I couldn’t find my friends when I exited Bare–I thought they might be back up at the suite. But when I got up there, I couldn’t find them. I figured I’d bide my time by mixing up some adult beverages, so I went down the hall with the ice bucket.
This is where things got interesting. Mom, if you’re still reading, please pick this as your stopping point.
There was a woman in the ice machine room when I got there. I couldn’t see her face, but like every non-Asian woman in Vegas, she was blonde. She was wearing a towel and a bathing suit top, and I’ll say that she had a really nice figure.
Then she turned around, and I realized that she was significantly older than me.

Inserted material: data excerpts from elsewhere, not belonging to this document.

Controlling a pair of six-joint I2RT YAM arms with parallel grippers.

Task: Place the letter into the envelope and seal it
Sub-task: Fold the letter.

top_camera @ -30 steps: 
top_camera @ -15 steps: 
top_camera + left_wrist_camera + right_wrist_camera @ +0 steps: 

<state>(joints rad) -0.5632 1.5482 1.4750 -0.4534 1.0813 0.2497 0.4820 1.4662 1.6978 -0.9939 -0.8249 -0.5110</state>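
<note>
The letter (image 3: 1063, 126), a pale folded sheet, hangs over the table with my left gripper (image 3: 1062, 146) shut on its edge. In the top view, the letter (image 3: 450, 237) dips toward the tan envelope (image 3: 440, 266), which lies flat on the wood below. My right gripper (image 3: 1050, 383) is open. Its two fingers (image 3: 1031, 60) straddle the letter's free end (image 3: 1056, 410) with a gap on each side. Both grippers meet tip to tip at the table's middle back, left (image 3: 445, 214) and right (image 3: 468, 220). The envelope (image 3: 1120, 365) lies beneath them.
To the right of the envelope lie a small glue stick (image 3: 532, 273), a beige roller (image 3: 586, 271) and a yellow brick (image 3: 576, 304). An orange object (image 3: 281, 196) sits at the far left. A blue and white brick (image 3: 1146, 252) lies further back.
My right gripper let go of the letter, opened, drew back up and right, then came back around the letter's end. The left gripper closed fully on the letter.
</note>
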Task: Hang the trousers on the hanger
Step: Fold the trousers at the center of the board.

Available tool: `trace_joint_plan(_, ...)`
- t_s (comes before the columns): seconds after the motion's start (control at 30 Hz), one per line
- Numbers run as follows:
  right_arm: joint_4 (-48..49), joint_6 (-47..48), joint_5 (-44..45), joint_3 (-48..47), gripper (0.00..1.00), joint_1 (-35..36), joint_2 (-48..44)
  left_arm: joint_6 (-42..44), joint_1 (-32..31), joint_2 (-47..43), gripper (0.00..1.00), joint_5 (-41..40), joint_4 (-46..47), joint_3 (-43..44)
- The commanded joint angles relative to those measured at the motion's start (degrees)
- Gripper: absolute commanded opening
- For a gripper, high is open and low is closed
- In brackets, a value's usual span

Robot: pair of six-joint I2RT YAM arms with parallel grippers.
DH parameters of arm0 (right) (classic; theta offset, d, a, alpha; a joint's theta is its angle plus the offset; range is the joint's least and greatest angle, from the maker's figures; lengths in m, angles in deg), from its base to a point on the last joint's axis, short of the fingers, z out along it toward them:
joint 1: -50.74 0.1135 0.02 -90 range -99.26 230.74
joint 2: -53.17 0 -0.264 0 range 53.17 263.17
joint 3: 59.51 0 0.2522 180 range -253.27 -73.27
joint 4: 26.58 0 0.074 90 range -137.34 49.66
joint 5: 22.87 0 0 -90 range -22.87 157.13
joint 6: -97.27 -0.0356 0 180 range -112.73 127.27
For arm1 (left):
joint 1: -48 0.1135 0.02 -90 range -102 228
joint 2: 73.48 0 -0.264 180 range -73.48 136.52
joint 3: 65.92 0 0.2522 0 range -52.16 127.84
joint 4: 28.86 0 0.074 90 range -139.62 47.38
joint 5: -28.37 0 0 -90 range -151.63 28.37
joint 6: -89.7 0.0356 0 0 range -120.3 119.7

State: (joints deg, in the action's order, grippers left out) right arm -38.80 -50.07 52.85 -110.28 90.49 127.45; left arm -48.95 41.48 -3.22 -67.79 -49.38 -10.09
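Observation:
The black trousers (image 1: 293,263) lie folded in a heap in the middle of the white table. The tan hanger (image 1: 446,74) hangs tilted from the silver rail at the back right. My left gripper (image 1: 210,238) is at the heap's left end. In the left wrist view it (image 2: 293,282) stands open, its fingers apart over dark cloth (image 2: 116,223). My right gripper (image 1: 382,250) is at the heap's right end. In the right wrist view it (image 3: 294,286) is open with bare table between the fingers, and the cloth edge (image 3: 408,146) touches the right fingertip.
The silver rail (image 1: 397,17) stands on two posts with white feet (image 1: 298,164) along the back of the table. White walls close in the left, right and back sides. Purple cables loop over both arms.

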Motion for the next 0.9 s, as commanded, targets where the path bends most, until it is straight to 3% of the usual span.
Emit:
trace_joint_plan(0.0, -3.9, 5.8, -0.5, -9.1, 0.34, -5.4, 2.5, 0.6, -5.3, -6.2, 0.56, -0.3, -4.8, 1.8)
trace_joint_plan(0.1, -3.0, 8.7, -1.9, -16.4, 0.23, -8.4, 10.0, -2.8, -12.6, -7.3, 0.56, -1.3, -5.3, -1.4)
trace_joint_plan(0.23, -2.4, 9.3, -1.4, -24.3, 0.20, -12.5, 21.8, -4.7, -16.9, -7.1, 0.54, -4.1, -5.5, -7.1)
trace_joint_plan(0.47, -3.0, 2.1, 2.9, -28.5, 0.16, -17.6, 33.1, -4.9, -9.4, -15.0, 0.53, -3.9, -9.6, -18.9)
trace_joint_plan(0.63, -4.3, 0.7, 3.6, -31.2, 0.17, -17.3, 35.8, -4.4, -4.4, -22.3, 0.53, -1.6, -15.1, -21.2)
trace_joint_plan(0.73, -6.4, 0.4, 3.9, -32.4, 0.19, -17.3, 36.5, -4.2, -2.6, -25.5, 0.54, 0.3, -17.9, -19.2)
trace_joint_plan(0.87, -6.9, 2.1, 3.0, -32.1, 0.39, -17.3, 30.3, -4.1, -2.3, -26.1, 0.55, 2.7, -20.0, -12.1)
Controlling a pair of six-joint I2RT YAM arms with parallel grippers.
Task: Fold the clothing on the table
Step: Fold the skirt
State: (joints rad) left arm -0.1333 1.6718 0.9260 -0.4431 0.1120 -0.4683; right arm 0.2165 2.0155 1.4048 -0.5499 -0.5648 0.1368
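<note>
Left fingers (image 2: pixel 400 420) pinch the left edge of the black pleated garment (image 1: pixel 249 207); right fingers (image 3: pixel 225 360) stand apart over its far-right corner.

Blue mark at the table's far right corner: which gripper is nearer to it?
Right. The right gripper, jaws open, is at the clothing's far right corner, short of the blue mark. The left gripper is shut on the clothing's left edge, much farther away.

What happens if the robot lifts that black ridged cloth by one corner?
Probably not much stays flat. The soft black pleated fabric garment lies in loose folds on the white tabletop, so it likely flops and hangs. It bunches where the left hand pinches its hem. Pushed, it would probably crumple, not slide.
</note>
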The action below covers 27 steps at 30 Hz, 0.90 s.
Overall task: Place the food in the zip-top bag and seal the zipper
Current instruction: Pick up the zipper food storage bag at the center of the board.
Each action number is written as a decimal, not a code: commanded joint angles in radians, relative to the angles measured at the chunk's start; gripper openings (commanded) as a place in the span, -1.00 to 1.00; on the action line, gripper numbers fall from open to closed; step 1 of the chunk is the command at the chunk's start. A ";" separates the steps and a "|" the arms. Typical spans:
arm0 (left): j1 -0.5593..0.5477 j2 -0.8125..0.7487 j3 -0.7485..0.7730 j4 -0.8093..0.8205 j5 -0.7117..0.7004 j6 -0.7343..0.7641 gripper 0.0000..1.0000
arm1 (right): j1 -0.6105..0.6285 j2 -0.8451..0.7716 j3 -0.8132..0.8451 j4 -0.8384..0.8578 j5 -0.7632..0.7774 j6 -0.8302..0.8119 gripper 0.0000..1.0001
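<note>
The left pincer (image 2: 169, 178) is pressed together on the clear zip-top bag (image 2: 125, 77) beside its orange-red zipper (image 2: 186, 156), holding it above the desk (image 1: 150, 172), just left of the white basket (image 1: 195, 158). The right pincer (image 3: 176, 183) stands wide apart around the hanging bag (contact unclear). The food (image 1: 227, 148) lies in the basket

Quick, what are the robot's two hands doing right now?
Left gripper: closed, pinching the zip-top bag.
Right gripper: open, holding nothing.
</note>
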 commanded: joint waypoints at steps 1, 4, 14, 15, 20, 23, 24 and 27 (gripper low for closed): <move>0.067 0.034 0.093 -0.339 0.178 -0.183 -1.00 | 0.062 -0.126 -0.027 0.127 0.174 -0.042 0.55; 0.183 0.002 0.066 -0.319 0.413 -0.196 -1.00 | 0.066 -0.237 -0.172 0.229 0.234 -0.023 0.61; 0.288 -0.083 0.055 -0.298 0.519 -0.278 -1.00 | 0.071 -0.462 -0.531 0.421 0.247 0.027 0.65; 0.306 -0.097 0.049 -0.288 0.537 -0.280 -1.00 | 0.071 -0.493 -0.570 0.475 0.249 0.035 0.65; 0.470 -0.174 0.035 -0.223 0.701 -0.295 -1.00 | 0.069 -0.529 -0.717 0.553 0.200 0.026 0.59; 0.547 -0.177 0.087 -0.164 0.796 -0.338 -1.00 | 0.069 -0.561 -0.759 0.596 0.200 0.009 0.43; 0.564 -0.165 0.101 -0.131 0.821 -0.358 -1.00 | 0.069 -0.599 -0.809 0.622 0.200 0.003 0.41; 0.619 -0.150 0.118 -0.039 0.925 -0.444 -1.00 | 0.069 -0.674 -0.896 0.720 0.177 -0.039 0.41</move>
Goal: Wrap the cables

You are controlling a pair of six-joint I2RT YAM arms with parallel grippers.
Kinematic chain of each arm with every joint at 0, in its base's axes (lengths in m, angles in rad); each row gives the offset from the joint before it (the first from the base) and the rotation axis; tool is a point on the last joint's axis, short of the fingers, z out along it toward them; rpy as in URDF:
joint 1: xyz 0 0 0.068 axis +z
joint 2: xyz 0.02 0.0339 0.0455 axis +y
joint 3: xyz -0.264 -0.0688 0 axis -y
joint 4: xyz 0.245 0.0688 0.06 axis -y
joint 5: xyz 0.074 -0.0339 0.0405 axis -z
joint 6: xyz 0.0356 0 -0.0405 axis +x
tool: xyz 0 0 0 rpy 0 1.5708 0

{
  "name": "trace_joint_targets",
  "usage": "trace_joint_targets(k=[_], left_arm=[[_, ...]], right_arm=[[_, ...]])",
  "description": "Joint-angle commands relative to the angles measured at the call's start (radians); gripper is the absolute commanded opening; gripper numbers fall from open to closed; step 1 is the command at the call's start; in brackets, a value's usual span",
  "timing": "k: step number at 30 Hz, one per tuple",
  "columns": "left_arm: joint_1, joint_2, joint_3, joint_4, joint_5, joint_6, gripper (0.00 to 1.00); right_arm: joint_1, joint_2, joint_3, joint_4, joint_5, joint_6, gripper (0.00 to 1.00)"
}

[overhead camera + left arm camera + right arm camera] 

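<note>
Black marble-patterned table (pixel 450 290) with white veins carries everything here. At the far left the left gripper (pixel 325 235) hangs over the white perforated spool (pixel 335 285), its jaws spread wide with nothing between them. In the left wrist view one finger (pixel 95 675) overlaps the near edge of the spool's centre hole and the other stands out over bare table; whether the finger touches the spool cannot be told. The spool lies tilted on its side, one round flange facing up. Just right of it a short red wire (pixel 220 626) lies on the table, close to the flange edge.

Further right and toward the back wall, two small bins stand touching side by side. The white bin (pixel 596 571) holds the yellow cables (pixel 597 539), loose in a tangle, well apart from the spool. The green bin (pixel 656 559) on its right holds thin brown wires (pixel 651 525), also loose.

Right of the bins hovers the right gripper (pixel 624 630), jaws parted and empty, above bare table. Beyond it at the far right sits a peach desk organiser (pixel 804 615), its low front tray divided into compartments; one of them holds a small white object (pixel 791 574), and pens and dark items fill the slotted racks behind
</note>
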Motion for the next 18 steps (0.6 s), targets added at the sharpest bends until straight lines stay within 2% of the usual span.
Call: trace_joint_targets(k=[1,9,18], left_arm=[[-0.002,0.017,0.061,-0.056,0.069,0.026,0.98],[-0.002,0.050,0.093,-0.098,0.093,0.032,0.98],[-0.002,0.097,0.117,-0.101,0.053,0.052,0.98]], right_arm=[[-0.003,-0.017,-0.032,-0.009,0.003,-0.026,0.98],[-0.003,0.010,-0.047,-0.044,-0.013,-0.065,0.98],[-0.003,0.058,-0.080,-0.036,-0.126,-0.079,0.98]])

Okay, not like my grandmother’s age, but she was at least 40 (I’m 29). She was a little too tan, but not by much, and she was really attractive. The kind of woman that makes me blush and pretend that I don’t speak English.
Nothing would have happened if her towel hadn’t fallen off. As she took a step towards the exit, this look of alarm appeared on her face. She suddenly handed me her bucket of ice. As I took it, her hands shot to her waist, where she secured her unraveling towel.
“Thanks,” she said.
I think I smiled and said something like, “No problem.” Trying to sound cool, you know? Then for a split second, I actually was cool, because I said, “Need a hand getting this back to your room?”
She looked at me for what felt like a year. Then–I definitely remember this line verbatim–she said, “You know, honey, let’s make it your room.”
Yeah. You read that correctly. Yeah.
I could tell you what happened when we got back to my empty suite with the king-size bed, ample couches, and giant jacuzzi tub. I could tell you how we managed to use the entire bucket of ice without mixing a single drink. I could tell you what she was wearing under that towel (okay, I’ll just tell you: nothing). I could tell you that she was actually 46, not 40, and that she’s a pilates instructor (she even laughed at my pirates pilates joke).
I could tell you all of these things, but this blog isn’t the place to do it. I’m sure you understand. Instead, I’ll leave you with a photo of the aftermath.
So yeah, that was my Vegas experience. What do you think?
I assume you ended your encounter with a nice kitten bath for two.
I wish that were true…
Wow….the whole time I was thinking Steggy actually did something fun in Vegas.
I did fun things! I…hung out with friends? Gambled once? Drank some mimosas? (That part was true.)
Nice touch with the photo link…I was wondering how you were going to pull off the ending, and you did it superbly!
Thanks for the idea for this post, Trev! So far, 8 people have clicked on that link for a world of disappointment.
I actually expected the link to take me to a picture from “The Hangover”
I just cracked up laughing. I like April Fool’s jokes that don’t make me look dumb, just curious.
Thanks Josey. I like misdirection that isn’t cruel in any way for April Fool’s jokes.
So, I guess I’m #10? You got me. Good job.
Ha ha…thanks Tracy! Just checked…yep, number 10!
#11.
Thanks for that. @DeniseMSwank helped you out. We spent the day together today and she was like – “You have to read Jamey’s blog post. I couldn’t believe he posted that!”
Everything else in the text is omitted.